Беспечная, беспечальная толпа. И музыка гайдновского гимна вовсе не печальна, но и не радостна, лишь чуть торжественна, как на открытии осеннего пивного праздника: старый король умер, но да здравствует молодой, распечатывающий первую пивную бочку король! Тебя не коробит это сдержанное веселье на похоронах. Ведь тебя не коробит надпись кириллицей над входом в нотный магазин в центре баварской столицы, мало ли тут всяких надписей на любом языке. Наоборот, это приятно тебе, одной из частей твоего сердца крохотному левому предсердию, знающему, что его омывает горько-сладкая славянская кровь. Если что и неприятно, так это знание ума, что всё это, такое близкое всему сердцу, очень уж далеко отсюда, слишком далеко от тебя: отделено от тебя. Что увидеть это тебе дано только в воображении сердца, в бодрствовании сердца - во сне ума. Но спасибо и за то.

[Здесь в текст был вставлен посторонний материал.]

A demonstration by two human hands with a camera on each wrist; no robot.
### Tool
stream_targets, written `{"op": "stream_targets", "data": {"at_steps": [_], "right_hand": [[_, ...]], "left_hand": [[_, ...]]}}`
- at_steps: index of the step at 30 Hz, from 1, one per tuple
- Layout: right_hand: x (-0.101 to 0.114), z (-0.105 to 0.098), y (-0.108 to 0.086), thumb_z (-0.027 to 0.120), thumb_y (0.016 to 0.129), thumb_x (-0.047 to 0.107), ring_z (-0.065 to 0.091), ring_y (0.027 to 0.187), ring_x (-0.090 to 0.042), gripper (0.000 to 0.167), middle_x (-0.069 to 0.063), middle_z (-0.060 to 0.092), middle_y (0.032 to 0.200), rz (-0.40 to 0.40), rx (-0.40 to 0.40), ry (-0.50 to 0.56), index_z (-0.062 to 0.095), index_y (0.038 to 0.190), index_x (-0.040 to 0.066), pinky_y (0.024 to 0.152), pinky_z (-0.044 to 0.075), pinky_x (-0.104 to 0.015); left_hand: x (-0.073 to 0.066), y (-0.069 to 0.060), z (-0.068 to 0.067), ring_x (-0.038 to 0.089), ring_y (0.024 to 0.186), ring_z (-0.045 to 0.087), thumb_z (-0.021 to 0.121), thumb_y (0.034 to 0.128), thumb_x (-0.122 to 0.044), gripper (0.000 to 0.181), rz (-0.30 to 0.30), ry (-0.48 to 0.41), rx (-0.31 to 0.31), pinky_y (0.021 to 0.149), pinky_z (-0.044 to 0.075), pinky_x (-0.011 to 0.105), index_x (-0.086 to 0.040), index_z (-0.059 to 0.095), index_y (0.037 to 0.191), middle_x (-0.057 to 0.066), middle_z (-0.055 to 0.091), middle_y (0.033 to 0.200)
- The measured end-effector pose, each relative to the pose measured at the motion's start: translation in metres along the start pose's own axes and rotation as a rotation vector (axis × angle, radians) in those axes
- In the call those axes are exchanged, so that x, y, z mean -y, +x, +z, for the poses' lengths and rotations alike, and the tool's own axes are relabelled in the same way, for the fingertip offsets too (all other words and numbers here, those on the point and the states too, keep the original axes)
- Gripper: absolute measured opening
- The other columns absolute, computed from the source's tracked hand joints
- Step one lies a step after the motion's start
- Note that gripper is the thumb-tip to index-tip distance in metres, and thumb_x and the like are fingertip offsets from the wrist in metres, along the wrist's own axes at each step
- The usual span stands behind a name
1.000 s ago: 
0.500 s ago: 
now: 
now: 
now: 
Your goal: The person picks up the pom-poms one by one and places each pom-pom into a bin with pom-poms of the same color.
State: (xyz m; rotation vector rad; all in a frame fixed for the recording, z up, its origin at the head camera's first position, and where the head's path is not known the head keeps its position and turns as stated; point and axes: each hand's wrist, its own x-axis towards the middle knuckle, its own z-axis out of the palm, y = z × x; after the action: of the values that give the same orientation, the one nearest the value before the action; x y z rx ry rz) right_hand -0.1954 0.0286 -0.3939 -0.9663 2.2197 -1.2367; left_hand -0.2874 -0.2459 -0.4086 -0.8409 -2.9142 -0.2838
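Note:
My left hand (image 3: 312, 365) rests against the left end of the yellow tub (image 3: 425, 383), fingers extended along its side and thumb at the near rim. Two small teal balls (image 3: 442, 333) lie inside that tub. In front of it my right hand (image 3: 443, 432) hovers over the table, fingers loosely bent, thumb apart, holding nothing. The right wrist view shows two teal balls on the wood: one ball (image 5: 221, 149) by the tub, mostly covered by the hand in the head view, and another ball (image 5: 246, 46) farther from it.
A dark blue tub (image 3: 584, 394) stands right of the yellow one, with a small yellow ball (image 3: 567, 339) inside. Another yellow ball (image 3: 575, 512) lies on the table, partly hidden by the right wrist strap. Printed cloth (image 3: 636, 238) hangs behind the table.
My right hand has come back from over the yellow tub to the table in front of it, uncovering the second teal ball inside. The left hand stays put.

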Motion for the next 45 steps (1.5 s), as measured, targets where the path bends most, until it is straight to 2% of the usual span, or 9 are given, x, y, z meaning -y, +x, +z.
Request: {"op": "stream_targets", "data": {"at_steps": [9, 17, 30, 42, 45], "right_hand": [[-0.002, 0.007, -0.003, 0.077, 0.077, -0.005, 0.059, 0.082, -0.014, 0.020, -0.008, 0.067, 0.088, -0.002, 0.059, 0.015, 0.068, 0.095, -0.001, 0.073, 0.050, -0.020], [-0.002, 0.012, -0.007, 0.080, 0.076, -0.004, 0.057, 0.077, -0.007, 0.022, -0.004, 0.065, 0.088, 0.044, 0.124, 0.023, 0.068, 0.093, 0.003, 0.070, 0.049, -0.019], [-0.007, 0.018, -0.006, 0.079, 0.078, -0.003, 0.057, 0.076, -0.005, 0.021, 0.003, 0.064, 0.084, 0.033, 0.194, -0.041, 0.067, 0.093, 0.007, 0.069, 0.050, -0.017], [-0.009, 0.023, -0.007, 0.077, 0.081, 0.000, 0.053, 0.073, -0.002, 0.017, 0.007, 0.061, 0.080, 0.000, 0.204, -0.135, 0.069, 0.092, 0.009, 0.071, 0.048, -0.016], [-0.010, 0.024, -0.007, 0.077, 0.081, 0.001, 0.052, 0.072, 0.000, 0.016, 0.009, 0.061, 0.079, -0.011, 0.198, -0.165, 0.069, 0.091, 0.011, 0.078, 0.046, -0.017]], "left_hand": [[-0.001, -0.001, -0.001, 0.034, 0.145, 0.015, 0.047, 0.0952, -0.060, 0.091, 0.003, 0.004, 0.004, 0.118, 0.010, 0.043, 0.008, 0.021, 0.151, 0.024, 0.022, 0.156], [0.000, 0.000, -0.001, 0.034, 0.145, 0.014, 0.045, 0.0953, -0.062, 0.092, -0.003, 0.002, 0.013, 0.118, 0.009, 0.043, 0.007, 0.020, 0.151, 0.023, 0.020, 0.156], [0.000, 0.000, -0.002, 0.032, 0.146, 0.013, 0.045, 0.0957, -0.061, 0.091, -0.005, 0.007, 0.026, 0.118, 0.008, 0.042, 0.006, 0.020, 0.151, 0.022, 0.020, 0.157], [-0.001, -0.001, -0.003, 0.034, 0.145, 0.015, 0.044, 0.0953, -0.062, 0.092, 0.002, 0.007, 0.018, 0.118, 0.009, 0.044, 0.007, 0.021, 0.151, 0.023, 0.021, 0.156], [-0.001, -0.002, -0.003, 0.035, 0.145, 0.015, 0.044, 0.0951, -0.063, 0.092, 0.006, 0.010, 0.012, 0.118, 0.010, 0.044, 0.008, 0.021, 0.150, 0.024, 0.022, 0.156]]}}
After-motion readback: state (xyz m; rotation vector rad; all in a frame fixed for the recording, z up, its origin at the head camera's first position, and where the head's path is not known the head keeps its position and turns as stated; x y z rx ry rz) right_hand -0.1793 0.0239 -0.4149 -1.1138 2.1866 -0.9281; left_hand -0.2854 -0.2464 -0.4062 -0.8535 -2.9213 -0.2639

Пусть только там, во сне ума, на скрытый в недрах твоего сердца город набегают тяжёлые, полные влаги облака, пусть: всё же они где-то да набегают... Без снов можно и совсем разувериться в их существовании. Пусть только в сердце, а всё же они омывают старые дубы и магнолии дождём. После дождя не гудят - поют в огромных липах пчёлы, и в дождевых радугах без труда, легко пасётся прохладное солнышко, поочерёдно высвечивая районы города. Когда-то и сами они были различными городками, а теперь вот слились в одно.